El partido Juntos por el Perú ha puesto sobre la mesa, como parte de sus compromisos de campaña, la derogación de la denominada ‘ley antiforestal’ (Ley 31973), argumentando que esta norma facilita la deforestación y pone en riesgo la sostenibilidad de la Amazonía peruana. La propuesta ha generado un intenso debate en el ámbito político y técnico sobre su viabilidad y las implicancias que tendría para el sector agrario.
Argumentos de Juntos por el Perú Los representantes del partido sostienen que la mencionada ley, que modifica la Ley Forestal y de Fauna Silvestre, promueve la impunidad al permitir cambios en el uso de tierras agrícolas sin el debido proceso de zonificación forestal. Según el partido, esta medida favorece intereses particulares a costa de la pérdida de bosques primarios, lo cual es incompatible con sus metas de protección ambiental y lucha contra el cambio climático.
El debate sobre la viabilidad La viabilidad de esta propuesta enfrenta diversos retos:
- Soporte en el Congreso: La derogación de una ley requiere de una mayoría parlamentaria. Si el partido no cuenta con una representación sólida en el Congreso, la propuesta dependería de la capacidad de concertación con otras bancadas, muchas de las cuales votaron originalmente a favor de la norma.

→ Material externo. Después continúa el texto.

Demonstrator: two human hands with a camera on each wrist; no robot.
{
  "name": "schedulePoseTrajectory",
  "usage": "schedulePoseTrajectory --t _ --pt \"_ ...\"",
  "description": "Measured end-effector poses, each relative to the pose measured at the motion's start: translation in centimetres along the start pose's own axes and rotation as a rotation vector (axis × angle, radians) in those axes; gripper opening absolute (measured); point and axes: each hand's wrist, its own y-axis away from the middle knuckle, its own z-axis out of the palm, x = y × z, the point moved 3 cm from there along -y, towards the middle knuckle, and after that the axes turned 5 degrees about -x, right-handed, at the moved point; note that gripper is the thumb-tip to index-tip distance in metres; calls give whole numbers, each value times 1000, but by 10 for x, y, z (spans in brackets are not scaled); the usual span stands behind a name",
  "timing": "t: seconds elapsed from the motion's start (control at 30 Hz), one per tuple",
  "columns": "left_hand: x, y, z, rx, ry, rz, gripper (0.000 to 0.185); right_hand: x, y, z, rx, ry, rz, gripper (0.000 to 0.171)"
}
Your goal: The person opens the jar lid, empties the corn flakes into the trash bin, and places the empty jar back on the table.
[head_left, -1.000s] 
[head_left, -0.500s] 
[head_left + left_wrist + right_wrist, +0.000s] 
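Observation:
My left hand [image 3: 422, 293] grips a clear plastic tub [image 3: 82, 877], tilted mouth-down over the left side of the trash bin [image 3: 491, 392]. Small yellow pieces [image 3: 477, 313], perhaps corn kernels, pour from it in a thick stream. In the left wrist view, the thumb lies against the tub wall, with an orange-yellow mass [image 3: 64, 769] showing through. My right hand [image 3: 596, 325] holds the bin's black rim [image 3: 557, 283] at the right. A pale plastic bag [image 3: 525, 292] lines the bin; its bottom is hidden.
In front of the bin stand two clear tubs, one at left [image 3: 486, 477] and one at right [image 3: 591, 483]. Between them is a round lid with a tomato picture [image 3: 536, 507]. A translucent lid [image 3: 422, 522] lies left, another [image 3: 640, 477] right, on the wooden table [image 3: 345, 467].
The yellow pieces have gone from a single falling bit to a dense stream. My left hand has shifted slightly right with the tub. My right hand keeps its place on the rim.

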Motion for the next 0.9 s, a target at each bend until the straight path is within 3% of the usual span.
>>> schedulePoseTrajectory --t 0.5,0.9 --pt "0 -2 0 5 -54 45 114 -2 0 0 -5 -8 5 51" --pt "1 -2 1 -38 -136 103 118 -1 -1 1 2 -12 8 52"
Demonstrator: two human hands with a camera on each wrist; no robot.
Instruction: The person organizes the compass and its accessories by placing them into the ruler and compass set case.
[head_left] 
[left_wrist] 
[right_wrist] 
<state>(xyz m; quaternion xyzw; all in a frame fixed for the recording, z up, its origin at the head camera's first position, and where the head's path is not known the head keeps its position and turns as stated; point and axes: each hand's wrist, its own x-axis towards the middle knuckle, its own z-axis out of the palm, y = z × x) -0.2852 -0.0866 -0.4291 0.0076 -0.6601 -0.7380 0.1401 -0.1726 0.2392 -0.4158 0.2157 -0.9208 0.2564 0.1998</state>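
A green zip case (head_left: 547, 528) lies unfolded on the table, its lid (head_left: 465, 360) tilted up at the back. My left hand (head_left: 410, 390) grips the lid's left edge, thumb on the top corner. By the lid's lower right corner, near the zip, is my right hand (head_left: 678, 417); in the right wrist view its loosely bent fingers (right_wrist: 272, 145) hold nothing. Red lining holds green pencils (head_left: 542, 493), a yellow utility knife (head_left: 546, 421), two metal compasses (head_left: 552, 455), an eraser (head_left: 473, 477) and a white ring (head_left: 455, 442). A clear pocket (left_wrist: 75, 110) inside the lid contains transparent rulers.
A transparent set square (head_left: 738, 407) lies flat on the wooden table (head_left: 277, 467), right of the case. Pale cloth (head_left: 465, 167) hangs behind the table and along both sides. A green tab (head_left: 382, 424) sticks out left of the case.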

- Presión del sector agrario: Gremios empresariales y de productores agrícolas argumentan que la ley es necesaria para formalizar a miles de agricultores que han operado durante años en zonas que ahora están clasificadas bajo regímenes restrictivos. Argumentan que derogarla generaría inseguridad jurídica para la inversión en el campo.
- Marco Legal y Constitucional: Expertos señalan que, de proceder una derogación, se requeriría una propuesta legislativa alternativa que reemplace la norma, ya que simplemente anularla podría crear un vacío legal que afectaría la gestión forestal y el desarrollo rural del país.
Impacto ambiental vs. económico El núcleo de la discusión radica en el equilibrio entre el desarrollo económico y la conservación. Mientras que los críticos de la ley señalan que el daño ambiental es irreversible y atenta contra compromisos internacionales asumidos por el Perú, los defensores de la norma destacan que esta busca otorgar seguridad jurídica a quienes ya producen en tierras agrícolas.
En un eventual gobierno, Juntos por el Perú tendría que navegar este complejo escenario, donde la decisión política de derogar la norma chocaría con la resistencia de sectores que ven en la ley una oportunidad para la expansión agrícola, dejando el futuro de la ley pendiente de un complejo proceso de negociación y técnica legislativa.